Por ello, Granados consideró que esta restricción no es la vía correcta, ya que se somete al país a un nuevo atraso tecnológico.

A su juicio, no es el desarrollo tecnológico el que debe ajustarse a las leyes, sino las leyes a la tecnología.

Si esperamos cuatro años a que se cree una normativa, vamos a arrancar 15 años más tarde que el resto de países, mientras que si se hace una normativa provisional, brindan permisos provisionales, podemos ir avanzando como país, porque la tecnología no se detiene. Cuando se crea una ley, la tecnología ya va a estar obsoleta y habrá que pensar nuevamente en cambiar la ley”, apuntó.

Según Granados, los drones pueden ser también utilizados para atender y prevenir emergencias.

Por ejemplo, afirmó, un dispositivo como éste pudo ser utilizado durante las labores de rescate en el barrio 18 de Mayo, cuando colapsó el muro perimetral de una urbanización aledaña y que cobró la vida de cinco personas.

“Donde colapsó el muro, ahí perfectamente con una foto aérea se podía graficar mejor, ver la magnitud desde otra perspectiva del desastre para tener una información que puede ayudar a evitar un posible desastre en otros puntos”.

Un caso similar ocurrió en Guatemala, donde según Luisa Pérez, directora editorial de Publinews Guatemala, perteneciente a Metro Internacional, en el que tras un derrumbe en una de las principales vías de acceso de la capital “solo con el uso de esta tecnología se pudo constatar qué ocasionó el deslave y cuán grande era”.

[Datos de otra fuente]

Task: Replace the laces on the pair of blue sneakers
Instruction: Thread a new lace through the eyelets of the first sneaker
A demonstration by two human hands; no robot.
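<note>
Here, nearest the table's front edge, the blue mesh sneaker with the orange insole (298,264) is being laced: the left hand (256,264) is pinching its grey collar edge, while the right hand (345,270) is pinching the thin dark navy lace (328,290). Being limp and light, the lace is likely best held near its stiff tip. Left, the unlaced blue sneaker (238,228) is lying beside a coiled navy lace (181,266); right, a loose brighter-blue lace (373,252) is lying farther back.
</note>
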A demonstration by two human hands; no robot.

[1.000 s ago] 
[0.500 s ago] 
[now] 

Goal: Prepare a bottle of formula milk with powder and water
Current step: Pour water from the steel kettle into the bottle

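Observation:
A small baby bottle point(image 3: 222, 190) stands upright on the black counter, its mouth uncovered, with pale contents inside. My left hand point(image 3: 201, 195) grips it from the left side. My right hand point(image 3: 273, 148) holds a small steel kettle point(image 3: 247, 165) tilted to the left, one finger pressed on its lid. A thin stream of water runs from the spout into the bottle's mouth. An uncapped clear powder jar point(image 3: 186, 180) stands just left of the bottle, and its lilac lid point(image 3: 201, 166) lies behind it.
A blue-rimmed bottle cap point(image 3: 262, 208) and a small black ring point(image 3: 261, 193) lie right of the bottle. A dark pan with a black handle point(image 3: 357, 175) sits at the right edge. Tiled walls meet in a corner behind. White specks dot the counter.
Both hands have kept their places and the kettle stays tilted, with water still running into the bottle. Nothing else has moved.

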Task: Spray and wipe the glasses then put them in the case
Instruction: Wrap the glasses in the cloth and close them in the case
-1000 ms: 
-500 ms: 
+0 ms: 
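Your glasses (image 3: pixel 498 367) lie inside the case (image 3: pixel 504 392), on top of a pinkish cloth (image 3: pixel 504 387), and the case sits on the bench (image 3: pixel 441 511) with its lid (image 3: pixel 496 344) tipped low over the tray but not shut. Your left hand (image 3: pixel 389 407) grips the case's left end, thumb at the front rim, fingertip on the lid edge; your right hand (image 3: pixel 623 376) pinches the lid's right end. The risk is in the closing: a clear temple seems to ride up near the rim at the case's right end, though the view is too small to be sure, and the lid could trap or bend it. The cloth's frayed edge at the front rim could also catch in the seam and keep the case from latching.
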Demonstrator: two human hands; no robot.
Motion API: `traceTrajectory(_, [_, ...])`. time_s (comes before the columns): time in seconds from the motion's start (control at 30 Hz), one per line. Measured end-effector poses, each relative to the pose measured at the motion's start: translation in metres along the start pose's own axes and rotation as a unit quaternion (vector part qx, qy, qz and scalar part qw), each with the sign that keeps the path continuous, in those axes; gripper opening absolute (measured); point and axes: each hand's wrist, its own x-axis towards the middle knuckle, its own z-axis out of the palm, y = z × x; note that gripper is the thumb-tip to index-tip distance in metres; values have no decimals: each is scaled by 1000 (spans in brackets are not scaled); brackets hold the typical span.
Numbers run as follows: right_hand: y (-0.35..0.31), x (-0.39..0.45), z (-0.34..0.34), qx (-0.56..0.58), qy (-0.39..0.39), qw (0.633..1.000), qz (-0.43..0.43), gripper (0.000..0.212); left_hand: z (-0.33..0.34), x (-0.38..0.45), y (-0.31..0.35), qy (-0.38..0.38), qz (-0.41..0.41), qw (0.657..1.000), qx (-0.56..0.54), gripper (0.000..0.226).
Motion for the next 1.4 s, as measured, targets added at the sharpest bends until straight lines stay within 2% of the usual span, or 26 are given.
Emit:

En Guatemala las autoridades de Aeronáutica Civil de ese país también regulan y emiten los permisos para el uso de drones. Éste “es similar a la requerida para pilotar una aeronave, lo cual complica mucho su uso y capacitar a los periodistas para evitar un percance o sanciones”, explica.

Según la INAC, el objetivo de esta restricción es el de “evitar accidentes, en vista que tenemos operando helicópteros civiles, militares y aviación civil nacional e internacional en todo el territorio nacional”.